Boy left them and walked alone as soon as he could. His mind—his whole body—were still in a turmoil. How could these others treat their own impurity so lightly, especially when it led directly to such terrible things: insanity and death, and the perdition of your soul? And expulsion, too!

Even worse, how could they fail to respond to the nobility that seemed to pour out of chief? What a power that great and good man had. As he had spoken, his every look and gesture seemed to convey to Boy, as flashing directly from one heart to another, a rugged masculine understanding of the trials of youthful flesh.
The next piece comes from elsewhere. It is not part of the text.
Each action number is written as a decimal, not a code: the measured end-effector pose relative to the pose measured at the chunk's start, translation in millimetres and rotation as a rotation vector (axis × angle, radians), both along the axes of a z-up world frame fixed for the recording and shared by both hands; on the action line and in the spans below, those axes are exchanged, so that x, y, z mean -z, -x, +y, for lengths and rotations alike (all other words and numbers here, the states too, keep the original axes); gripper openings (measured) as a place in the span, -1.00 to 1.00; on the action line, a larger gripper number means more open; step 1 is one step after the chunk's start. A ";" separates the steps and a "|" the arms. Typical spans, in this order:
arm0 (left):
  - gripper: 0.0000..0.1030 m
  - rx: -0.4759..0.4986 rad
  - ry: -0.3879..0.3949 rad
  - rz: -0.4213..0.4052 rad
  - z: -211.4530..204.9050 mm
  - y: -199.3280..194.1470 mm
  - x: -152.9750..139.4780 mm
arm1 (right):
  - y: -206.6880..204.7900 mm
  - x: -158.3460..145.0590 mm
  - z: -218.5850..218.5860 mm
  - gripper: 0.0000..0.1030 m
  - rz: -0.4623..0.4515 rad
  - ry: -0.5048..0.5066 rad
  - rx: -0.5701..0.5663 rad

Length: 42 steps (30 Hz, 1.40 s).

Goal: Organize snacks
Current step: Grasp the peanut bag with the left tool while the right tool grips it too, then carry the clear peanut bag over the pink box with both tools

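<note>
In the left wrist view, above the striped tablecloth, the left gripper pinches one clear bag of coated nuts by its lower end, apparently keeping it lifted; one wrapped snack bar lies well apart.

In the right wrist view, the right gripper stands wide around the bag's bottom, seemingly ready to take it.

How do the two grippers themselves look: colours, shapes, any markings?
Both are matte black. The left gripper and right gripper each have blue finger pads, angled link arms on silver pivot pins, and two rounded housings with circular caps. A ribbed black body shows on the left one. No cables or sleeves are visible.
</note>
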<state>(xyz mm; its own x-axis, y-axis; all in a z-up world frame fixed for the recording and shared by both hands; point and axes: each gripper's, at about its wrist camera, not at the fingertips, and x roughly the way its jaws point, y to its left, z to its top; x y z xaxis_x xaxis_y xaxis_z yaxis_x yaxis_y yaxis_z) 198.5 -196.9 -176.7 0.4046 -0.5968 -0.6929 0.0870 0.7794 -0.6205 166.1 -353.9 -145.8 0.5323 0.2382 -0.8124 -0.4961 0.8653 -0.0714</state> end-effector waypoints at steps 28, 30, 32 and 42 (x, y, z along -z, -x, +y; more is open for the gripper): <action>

Boy knew how strong were his own dangerous impulses, yet the warnings came from one whose every move and word proclaimed an animal nature as vigorous and as enjoying as his own. Brockman had not spoken out of mere convention of some abstract battle with the senses; that struggle had been felt and suffered and known to every degree.

But that alone had not won Boy over to the army of righteousness. Something even deeper, even less tangible had passed from man to boy in that encounter; a rarer and a high power had worked. Brockman had seemed to radiate an intense feeling for the value of a life. Of any life. Of each and every life. So that when Boy had felt at his worst, at his least deserving, at his most ungraced and ungifted, that stern and tender fire in Brockman’s eyes had cast its beam on him and found him wonderfully ripe for rescue. His broad, plain words had given Boy an enchanted glimpse of all he might become, of all that life itself might be.

Why, then,
he found himself thinking,
it is infinitely worthwhile to try to be good; chief has found me worthy of that promise. And so I shall be. Lord, help me now!